--- Records shown ---

-------------------------

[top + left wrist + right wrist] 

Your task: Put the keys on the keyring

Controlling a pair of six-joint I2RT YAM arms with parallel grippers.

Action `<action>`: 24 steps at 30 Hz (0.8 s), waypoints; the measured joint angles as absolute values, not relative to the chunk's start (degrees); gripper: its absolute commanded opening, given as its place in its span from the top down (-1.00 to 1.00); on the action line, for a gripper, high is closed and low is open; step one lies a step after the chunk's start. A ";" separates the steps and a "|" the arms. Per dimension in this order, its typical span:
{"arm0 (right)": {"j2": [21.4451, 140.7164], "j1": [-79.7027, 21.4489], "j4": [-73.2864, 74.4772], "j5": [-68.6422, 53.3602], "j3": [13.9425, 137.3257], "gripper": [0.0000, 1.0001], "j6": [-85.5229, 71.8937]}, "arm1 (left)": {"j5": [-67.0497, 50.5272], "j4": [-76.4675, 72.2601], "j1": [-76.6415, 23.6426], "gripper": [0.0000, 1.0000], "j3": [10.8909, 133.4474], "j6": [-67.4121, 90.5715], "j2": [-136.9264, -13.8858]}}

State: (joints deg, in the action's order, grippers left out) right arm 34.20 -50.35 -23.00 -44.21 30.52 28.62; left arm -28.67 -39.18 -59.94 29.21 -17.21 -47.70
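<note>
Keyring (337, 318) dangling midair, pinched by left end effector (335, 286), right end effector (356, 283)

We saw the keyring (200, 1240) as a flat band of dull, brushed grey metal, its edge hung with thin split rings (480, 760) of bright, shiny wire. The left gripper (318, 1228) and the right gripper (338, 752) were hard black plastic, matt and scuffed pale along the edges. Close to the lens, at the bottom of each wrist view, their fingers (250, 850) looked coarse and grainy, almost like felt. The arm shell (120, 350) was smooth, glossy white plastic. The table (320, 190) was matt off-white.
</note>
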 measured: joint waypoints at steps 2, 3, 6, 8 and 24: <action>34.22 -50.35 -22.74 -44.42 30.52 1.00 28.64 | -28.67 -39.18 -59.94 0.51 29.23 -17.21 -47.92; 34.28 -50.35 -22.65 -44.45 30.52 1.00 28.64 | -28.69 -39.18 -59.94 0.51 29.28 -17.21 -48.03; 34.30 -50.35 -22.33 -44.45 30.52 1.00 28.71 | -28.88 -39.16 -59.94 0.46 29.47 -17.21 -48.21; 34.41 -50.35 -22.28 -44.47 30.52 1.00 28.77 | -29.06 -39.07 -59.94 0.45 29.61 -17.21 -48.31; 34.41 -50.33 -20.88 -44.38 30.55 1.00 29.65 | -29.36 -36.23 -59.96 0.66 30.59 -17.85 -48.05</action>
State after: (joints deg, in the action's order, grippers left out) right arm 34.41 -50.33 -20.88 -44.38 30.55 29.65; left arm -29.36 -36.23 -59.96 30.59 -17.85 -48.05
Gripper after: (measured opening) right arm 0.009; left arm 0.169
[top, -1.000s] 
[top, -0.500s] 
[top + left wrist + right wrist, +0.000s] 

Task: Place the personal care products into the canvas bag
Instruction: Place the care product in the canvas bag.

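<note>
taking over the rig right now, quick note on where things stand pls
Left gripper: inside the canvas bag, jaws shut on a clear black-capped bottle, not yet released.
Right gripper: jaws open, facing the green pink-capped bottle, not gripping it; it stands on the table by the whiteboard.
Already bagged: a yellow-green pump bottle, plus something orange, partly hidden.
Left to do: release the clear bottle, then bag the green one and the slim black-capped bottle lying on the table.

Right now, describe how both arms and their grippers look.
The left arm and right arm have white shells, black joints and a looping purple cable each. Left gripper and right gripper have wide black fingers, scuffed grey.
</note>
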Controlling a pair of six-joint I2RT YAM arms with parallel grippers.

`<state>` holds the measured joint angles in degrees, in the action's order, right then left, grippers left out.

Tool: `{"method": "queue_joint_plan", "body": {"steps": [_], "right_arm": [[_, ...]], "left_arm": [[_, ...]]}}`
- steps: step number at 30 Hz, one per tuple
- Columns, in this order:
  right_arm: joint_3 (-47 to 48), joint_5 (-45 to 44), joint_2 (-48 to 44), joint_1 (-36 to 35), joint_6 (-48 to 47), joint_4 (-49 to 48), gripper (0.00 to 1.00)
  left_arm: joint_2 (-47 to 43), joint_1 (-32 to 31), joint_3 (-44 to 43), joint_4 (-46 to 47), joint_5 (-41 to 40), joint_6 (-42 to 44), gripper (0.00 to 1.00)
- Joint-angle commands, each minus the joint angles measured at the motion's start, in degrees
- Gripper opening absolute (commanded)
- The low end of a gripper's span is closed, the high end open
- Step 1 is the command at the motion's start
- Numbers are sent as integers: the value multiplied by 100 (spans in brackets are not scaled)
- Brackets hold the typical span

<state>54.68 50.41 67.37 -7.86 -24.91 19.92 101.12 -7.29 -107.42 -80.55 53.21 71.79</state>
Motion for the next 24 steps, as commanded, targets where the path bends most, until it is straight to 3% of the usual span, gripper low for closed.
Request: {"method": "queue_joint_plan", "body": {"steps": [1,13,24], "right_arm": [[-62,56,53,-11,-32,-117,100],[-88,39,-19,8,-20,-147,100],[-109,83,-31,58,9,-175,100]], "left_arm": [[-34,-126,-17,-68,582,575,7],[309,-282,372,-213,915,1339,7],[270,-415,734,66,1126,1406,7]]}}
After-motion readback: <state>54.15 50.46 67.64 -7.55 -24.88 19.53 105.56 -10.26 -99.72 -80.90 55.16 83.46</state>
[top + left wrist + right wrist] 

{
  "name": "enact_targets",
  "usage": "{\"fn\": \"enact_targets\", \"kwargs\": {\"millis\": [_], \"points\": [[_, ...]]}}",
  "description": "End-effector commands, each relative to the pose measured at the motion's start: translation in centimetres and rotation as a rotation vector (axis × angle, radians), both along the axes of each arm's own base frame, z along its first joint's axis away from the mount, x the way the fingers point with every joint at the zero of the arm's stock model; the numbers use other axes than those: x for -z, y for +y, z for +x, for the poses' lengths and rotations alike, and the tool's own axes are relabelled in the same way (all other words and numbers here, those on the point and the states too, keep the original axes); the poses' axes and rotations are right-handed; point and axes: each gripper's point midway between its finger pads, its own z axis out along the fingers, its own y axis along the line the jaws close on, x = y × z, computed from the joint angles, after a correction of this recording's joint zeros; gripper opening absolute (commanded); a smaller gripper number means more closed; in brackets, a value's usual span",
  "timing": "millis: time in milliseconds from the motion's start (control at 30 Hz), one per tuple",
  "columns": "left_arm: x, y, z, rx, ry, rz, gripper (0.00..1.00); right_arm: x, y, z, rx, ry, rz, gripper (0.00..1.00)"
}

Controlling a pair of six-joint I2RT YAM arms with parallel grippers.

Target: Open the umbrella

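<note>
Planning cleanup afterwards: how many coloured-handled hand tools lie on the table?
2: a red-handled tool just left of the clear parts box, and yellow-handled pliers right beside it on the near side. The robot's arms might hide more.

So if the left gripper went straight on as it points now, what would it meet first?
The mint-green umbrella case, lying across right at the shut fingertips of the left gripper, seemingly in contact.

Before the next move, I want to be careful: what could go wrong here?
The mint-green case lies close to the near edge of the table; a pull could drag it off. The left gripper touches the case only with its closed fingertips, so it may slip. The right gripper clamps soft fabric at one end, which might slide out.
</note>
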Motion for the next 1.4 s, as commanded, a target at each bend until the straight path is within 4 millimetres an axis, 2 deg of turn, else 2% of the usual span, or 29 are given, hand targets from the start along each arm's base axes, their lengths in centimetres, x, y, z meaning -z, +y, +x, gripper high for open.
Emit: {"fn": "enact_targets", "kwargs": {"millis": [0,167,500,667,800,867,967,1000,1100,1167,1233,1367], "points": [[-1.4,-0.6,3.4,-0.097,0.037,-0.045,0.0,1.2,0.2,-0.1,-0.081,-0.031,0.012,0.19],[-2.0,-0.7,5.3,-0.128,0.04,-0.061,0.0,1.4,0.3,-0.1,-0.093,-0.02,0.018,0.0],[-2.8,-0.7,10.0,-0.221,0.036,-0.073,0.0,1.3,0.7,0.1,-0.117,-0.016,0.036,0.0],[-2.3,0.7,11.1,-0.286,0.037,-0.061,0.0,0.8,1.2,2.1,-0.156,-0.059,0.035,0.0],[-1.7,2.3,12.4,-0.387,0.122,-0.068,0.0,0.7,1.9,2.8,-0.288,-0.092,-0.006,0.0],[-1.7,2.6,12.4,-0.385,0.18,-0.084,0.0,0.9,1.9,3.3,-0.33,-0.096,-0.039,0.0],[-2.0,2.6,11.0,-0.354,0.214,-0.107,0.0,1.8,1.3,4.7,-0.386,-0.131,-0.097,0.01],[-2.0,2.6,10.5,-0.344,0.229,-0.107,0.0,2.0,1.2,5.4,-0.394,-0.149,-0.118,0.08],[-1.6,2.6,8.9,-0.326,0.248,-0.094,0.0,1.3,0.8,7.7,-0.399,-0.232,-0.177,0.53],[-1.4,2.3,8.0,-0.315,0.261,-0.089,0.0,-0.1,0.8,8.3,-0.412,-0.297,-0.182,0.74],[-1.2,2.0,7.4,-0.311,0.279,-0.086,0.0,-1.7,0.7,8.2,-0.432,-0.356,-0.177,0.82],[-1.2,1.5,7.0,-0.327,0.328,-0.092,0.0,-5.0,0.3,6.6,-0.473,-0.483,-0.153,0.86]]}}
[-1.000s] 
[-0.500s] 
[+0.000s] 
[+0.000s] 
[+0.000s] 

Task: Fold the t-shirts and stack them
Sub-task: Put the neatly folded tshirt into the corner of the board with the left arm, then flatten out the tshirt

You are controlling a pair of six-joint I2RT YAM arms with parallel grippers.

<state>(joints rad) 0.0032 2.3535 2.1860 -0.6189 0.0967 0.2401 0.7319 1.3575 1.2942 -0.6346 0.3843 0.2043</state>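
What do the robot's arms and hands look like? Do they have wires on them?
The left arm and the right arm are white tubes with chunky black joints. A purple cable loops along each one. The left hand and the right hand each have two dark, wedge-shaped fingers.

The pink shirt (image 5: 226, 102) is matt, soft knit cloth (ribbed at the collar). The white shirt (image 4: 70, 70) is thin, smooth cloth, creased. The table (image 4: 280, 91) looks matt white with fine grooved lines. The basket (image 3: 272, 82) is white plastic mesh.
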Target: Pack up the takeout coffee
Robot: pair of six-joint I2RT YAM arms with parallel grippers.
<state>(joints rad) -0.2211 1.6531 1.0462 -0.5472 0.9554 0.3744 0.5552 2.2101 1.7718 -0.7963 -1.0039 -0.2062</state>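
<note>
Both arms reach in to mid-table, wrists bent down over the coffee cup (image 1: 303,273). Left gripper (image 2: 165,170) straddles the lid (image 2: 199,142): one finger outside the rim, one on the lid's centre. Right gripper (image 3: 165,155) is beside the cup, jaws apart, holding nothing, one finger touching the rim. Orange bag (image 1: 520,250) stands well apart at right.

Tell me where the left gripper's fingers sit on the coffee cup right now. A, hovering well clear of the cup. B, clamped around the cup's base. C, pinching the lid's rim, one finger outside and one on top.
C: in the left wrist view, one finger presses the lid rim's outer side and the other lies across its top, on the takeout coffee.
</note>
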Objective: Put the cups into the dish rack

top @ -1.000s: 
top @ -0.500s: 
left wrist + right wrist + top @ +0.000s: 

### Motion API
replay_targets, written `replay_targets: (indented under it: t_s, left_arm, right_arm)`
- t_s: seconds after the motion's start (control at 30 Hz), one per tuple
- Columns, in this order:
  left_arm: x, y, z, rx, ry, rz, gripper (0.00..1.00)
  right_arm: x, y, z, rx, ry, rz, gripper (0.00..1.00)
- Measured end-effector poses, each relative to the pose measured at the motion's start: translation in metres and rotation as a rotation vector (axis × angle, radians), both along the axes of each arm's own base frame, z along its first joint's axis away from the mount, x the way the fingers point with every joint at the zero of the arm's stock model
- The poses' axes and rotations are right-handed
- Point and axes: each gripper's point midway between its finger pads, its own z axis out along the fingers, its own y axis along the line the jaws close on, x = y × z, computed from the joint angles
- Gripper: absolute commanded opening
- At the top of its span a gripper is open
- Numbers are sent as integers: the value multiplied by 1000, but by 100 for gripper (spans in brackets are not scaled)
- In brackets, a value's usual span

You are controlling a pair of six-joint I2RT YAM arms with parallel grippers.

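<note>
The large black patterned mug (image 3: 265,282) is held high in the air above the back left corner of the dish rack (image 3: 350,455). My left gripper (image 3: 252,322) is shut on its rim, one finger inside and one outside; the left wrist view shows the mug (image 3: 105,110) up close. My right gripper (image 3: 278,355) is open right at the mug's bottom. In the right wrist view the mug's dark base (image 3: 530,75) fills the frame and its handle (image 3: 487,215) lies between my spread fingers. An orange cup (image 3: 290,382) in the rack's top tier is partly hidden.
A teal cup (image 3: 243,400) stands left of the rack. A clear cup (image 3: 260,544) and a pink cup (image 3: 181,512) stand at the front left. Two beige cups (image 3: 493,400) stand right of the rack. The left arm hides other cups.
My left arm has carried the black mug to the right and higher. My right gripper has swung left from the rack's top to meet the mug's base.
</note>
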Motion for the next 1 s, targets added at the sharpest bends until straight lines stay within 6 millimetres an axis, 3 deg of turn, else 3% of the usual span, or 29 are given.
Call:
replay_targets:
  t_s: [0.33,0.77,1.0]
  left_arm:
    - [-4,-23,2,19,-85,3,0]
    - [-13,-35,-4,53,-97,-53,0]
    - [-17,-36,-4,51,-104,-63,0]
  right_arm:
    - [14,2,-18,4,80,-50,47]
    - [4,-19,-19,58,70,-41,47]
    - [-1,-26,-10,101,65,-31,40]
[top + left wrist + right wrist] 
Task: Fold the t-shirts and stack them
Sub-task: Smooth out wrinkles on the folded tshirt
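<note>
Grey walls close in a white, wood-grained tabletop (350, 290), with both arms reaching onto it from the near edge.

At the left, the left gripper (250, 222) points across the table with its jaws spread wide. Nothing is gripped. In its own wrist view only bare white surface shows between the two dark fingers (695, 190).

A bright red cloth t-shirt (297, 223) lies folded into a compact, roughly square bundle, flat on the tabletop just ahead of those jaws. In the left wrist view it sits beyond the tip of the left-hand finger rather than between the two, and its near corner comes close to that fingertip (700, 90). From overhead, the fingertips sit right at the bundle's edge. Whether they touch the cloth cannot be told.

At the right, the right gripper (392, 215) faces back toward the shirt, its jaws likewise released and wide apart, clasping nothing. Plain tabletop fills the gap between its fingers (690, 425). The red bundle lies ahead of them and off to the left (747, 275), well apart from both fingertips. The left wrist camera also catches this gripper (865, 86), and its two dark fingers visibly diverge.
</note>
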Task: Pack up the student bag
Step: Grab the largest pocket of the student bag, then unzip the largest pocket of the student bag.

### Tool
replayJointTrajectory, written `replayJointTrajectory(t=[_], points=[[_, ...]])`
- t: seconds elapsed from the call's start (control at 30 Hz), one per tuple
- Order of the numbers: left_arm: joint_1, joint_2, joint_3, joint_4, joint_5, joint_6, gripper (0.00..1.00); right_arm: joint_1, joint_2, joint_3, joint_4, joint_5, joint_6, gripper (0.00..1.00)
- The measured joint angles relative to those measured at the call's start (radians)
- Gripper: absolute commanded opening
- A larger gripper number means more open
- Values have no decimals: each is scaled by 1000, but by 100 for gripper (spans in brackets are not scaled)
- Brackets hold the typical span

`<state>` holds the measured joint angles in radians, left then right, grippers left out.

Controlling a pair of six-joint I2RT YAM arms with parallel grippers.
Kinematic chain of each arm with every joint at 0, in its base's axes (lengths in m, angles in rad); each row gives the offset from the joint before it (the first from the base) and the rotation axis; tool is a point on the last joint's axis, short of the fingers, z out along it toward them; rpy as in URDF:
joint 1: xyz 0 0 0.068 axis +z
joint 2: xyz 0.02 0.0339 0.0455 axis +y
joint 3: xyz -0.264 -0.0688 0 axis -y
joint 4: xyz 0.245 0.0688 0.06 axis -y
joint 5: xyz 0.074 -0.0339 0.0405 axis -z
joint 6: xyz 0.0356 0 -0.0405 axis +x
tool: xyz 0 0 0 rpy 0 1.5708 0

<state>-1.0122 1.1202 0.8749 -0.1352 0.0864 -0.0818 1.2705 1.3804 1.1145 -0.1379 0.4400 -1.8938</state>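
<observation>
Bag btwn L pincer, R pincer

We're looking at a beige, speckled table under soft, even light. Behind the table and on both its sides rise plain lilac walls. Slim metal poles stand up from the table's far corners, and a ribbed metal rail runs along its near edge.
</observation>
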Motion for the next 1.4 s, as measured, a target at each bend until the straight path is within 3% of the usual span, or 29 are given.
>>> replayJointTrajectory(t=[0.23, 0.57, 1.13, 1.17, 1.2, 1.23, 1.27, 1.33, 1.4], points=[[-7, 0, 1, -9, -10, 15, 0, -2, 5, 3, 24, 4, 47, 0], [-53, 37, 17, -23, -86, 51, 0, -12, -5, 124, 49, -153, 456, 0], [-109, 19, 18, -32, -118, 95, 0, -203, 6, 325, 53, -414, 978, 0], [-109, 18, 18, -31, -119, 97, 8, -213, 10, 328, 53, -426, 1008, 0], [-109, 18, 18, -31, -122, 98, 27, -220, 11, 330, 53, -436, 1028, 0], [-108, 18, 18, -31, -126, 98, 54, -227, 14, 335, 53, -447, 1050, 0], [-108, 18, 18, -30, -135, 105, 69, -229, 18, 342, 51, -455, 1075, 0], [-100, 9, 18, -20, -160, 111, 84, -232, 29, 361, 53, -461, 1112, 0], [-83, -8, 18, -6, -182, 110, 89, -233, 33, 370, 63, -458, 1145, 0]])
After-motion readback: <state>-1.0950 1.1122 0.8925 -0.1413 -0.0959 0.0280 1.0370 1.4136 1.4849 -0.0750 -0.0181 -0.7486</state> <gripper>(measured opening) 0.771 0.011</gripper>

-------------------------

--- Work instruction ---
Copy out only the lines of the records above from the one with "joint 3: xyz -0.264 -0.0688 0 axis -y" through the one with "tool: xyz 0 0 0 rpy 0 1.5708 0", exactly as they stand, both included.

--- Answer to the exercise ---
joint 3: xyz -0.264 -0.0688 0 axis -y
joint 4: xyz 0.245 0.0688 0.06 axis -y
joint 5: xyz 0.074 -0.0339 0.0405 axis -z
joint 6: xyz 0.0356 0 -0.0405 axis +x
tool: xyz 0 0 0 rpy 0 1.5708 0

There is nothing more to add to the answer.